**ASSIGNED TASK**
Your answer must be the lines of the entries below, exactly as written, from the first line through the line containing "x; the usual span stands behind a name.".
++++++++++++++++++++
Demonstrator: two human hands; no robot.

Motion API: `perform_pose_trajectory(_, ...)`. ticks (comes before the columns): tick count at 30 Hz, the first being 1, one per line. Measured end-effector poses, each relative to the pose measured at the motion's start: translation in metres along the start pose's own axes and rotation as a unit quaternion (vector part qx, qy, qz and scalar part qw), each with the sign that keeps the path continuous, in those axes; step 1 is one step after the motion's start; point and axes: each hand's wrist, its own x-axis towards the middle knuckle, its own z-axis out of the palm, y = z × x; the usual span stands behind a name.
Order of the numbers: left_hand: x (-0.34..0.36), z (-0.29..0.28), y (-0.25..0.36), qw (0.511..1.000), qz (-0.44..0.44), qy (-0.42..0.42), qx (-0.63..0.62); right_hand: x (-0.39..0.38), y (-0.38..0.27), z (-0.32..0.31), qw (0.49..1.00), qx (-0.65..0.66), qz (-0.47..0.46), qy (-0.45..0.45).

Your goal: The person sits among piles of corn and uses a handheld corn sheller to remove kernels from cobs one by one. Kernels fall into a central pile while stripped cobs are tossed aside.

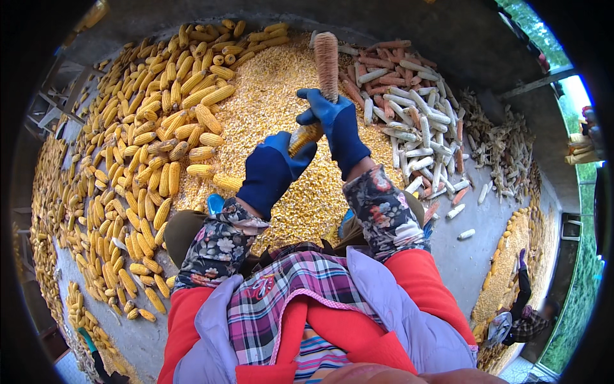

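Observation:
My left hand (pixel 276 163), in a blue rubber-coated glove, is closed around a partly shelled ear of corn (pixel 303 139) with some yellow kernels still on it. Just above and to the right, my right hand (pixel 336 121), gloved the same way, grips a bare reddish corncob (pixel 326 61) that points up and away from me. The two hands are close together, and the upper end of the ear meets the right glove. Beneath them spreads a heap of loose yellow kernels (pixel 275 80). What the right palm covers is hidden.
Unshelled ears (pixel 147 128) lie in a wide pile to the left. Stripped white and red cobs (pixel 416 115) are heaped at the right, with dry husks (pixel 499 141) beyond. Another person (pixel 527 320) is by more kernels at lower right; a green-gloved hand (pixel 87 339) shows at lower left.

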Motion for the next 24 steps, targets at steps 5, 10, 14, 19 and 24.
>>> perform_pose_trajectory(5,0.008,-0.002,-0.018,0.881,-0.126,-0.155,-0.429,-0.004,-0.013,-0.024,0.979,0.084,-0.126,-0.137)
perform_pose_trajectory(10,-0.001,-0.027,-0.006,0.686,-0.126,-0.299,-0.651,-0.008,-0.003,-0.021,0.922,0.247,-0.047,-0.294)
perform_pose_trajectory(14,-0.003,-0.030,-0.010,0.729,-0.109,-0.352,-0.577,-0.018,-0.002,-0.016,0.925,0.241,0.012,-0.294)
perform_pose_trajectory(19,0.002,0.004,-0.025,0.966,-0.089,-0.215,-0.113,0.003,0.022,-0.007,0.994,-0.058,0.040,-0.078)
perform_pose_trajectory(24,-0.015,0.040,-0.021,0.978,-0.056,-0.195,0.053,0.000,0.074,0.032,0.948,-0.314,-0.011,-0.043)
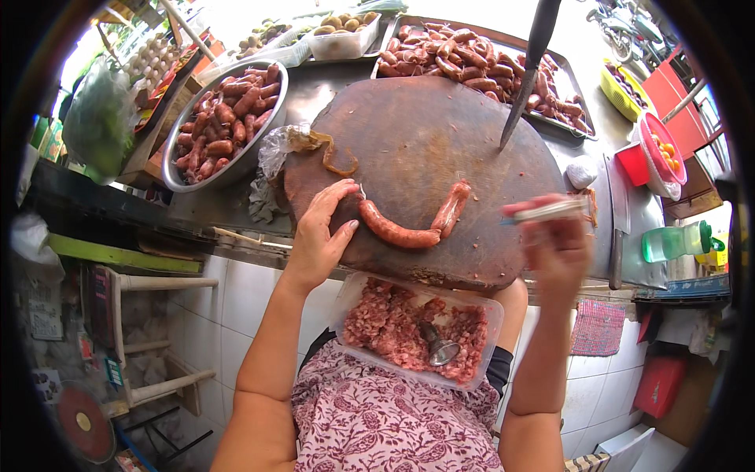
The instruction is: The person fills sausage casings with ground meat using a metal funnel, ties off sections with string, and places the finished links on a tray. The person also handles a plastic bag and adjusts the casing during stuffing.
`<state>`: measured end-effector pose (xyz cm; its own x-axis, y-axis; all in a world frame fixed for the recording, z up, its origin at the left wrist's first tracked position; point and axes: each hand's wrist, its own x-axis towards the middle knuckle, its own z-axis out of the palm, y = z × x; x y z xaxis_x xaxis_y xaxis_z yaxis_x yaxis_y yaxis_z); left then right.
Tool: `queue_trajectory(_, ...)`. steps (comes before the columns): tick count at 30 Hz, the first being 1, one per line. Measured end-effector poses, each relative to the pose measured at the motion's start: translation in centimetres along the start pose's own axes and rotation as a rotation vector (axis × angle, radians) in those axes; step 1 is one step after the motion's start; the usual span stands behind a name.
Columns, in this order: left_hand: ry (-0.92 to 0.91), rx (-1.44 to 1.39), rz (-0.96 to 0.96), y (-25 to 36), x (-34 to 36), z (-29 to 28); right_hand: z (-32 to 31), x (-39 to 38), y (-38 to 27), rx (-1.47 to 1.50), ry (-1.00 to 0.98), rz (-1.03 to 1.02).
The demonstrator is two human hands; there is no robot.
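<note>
Head view: a reddish sausage is seen lying on a round wooden chopping board, near the edge closest to the person. It is bent into a rough U, and a narrowing is seen at the right where a shorter section is turned up and away. The left hand is placed at its left end, with thumb and forefinger spread wide; whether the end is touched by the fingertips cannot be made out. The right hand is raised over the right part of the board, well apart from the sausage, and is blurred; a slender whitish thing is held in its curled fingers, its kind too blurred to be told.

A knife is stood upright at the far right of the board, its tip against the wood. A plastic tub is rested on the lap, filled with minced meat, in which a metal scoop is laid. More sausages are piled in a metal bowl at the left and in a metal tray beyond the board. Crumpled clear plastic is left beside the board's left edge. At the right, a green bottle is laid on its side.
</note>
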<state>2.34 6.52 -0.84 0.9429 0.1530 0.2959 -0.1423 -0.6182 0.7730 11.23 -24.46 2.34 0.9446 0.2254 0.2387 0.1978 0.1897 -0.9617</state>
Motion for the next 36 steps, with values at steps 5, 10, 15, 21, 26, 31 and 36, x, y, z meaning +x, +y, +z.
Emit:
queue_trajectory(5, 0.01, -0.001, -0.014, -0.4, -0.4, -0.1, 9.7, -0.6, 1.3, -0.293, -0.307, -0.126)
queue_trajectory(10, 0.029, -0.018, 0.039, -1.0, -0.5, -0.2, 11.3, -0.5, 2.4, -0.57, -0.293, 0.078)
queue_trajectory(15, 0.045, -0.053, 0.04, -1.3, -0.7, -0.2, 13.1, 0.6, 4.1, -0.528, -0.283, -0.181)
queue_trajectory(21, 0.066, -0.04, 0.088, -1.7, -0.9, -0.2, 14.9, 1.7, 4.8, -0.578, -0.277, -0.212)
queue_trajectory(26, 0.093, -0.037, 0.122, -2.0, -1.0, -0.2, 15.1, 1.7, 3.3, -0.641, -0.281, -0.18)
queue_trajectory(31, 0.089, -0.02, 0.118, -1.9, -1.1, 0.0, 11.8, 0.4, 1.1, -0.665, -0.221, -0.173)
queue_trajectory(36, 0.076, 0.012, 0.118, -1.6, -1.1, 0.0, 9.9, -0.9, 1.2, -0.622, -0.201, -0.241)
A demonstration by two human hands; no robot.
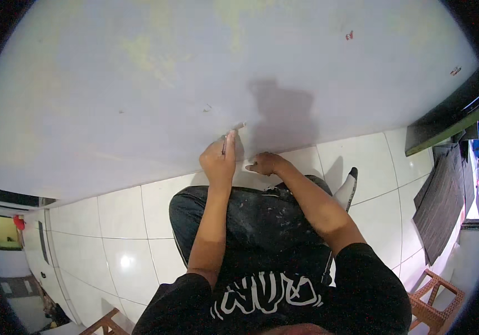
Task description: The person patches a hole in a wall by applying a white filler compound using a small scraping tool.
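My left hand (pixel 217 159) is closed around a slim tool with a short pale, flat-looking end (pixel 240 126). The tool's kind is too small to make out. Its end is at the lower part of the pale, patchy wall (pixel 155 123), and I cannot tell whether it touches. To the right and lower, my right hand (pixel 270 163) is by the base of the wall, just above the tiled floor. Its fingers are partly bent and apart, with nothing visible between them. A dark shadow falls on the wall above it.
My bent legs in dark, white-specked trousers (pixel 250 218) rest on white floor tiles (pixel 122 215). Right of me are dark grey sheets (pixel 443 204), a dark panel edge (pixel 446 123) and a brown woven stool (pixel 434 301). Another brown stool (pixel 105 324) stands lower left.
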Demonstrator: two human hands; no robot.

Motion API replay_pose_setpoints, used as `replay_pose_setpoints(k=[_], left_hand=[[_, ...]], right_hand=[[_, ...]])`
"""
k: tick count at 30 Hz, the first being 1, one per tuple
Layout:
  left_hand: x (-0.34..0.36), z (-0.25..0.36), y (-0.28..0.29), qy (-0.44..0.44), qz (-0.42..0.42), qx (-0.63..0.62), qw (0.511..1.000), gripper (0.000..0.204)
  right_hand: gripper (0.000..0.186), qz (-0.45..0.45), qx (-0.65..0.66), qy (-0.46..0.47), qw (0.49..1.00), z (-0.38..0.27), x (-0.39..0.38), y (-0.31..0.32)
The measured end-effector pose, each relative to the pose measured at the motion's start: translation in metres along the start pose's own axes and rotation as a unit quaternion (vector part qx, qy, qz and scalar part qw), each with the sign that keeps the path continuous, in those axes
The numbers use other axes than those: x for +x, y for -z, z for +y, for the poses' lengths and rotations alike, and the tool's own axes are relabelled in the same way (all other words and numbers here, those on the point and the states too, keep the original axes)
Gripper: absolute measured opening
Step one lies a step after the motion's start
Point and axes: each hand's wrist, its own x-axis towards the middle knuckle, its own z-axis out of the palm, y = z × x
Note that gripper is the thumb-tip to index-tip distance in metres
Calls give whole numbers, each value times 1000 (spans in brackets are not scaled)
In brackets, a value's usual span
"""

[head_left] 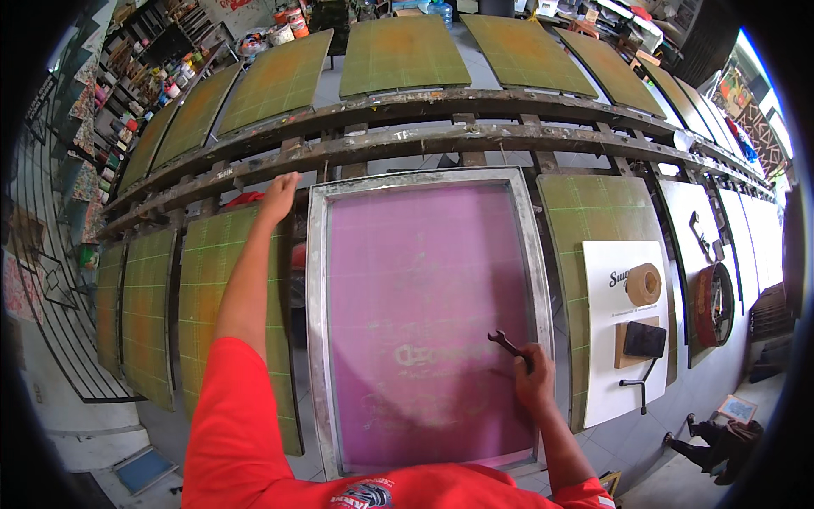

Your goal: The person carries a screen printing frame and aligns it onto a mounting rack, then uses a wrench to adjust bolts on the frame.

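Observation:
A silkscreen frame with purple mesh [424, 280] and a grey metal border lies in front of me, with faint pale lettering in the mesh. My right hand [536, 377] is closed around an open-ended wrench [507, 341] above the mesh's lower right part; the wrench's jaw points up and left. My left arm reaches far forward. At its end, my left hand [278, 199] is closed by the near rail [373, 155], just left of the frame's far corner. Whatever its fingers hold, if anything, is too small to tell.
Greenish printing boards [229, 297] stand in rows on both sides of the rails. At right, a white board [623, 382] carries a tape roll [644, 284], a phone [644, 339] on a wooden block and a bent black handle [642, 388]. A round tin [712, 305] sits farther right.

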Motion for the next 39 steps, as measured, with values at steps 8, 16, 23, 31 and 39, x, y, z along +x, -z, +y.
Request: replay_pose_setpoints(k=[8, 16, 23, 31, 39], left_hand=[[-11, 28, -22, -76, -24, 19, 997, 43], [-12, 38, -30, -119, -19, 15, 993, 41], [-10, 15, -16, 19, -53, 102, 993, 43], [-9, 44, -40, -58, -54, 113, 990, 49], [-10, 30, -48, -89, -14, 128, 988, 51]], right_hand=[[17, -2, -16, -1, 1000, 3, -1, 7], [17, 0, -7, -17, 1000, 0, -1, 3], [17, -2, -8, 0, 1000, 1, -1, 1], [21, -1, 44, -58, 997, 2, 3, 6], [29, 10, 162, -73, 984, 4, 3, 6]])
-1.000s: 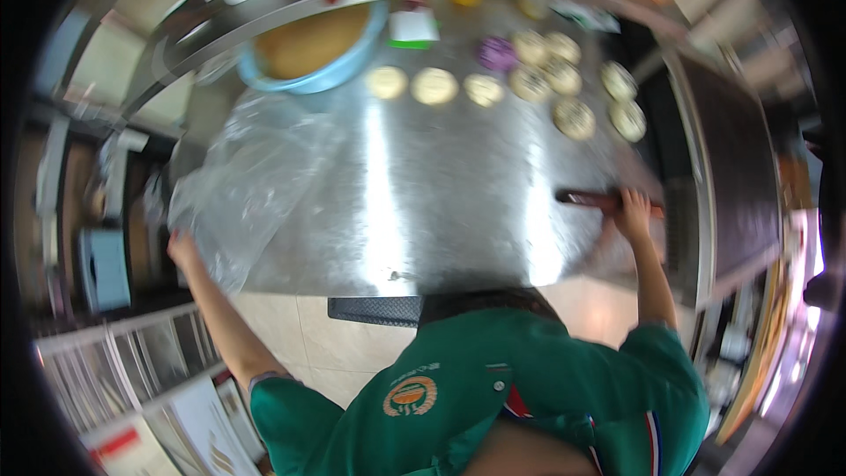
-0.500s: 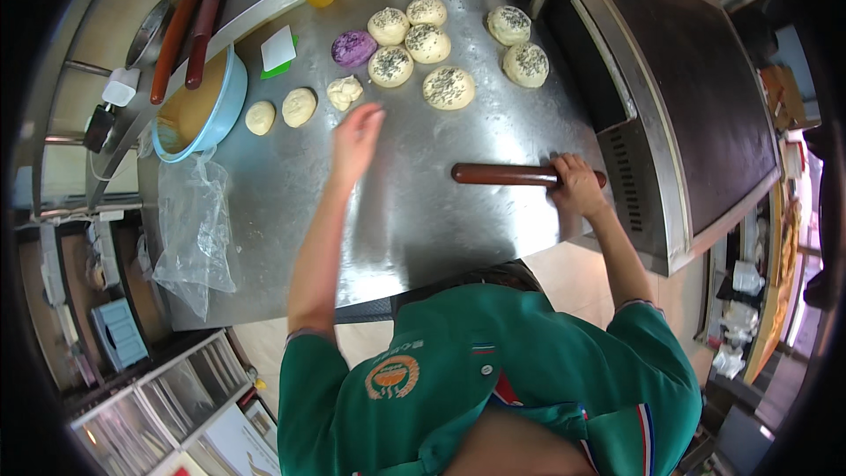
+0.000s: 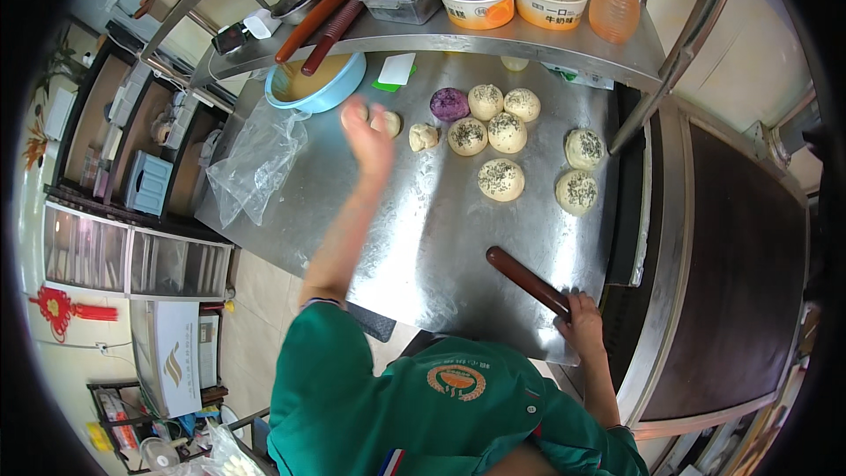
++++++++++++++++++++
**ANSWER TO THE PROBLEM**
Demonstrator: two human hands; no robot.

Motion API: `perform_pose_trajectory(_, ...)`. ticks (comes before the columns): tick count at 30 Hz, the first being 1, one per line. Measured end-effector poses, each relative to the pose measured at the motion's start: translation in metres along the start pose's own axes and rotation as a unit quaternion (vector part qx, qy, qz and scalar part qw), each with the sign that keeps the path continuous, in those axes; step 1 is one step after the motion's start; point and axes: each hand's wrist, its own x-axis towards the middle knuckle, its own z-axis out of the palm, y = z × x; the usual span stands behind a name.

For this exercise, nothing more remains to be given.